Directions for this task –
Filter the entries beneath this task, copying only the lines that hold the word "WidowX".

Data supplied –
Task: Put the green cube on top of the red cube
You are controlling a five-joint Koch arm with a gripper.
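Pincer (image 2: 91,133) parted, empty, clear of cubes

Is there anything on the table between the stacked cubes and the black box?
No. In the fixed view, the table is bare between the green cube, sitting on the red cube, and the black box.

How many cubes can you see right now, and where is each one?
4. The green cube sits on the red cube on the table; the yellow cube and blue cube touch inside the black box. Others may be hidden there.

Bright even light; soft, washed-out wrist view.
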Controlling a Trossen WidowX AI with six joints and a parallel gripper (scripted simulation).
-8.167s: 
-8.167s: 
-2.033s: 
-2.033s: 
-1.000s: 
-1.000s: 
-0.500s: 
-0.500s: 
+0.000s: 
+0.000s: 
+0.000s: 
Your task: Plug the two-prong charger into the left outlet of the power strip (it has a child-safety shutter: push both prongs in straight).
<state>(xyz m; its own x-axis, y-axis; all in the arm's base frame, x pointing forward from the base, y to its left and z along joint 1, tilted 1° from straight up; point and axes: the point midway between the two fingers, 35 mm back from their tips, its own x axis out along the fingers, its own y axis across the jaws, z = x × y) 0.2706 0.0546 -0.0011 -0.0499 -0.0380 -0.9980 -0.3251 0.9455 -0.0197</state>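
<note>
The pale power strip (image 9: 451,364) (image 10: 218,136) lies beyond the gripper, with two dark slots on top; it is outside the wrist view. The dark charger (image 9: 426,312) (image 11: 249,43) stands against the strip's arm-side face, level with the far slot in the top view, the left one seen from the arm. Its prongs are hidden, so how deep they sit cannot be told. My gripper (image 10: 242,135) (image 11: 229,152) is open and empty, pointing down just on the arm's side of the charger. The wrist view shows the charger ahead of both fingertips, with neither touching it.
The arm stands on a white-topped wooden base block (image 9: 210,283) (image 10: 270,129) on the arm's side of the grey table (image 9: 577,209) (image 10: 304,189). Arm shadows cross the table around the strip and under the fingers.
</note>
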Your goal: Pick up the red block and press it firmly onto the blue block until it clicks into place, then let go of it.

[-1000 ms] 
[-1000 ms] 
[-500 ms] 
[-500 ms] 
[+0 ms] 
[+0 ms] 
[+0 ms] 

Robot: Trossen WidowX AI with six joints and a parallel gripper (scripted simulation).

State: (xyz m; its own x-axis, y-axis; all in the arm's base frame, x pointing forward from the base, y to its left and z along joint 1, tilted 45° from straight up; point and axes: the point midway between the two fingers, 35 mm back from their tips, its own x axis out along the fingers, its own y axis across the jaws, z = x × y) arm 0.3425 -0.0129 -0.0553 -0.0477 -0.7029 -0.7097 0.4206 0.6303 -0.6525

Exercise response –
Controlling a Trossen WidowX AI with six joints and a parallel gripper (scripted simulation).
Robot: Trossen WidowX AI with six joints and a parallel gripper (scripted simulation).

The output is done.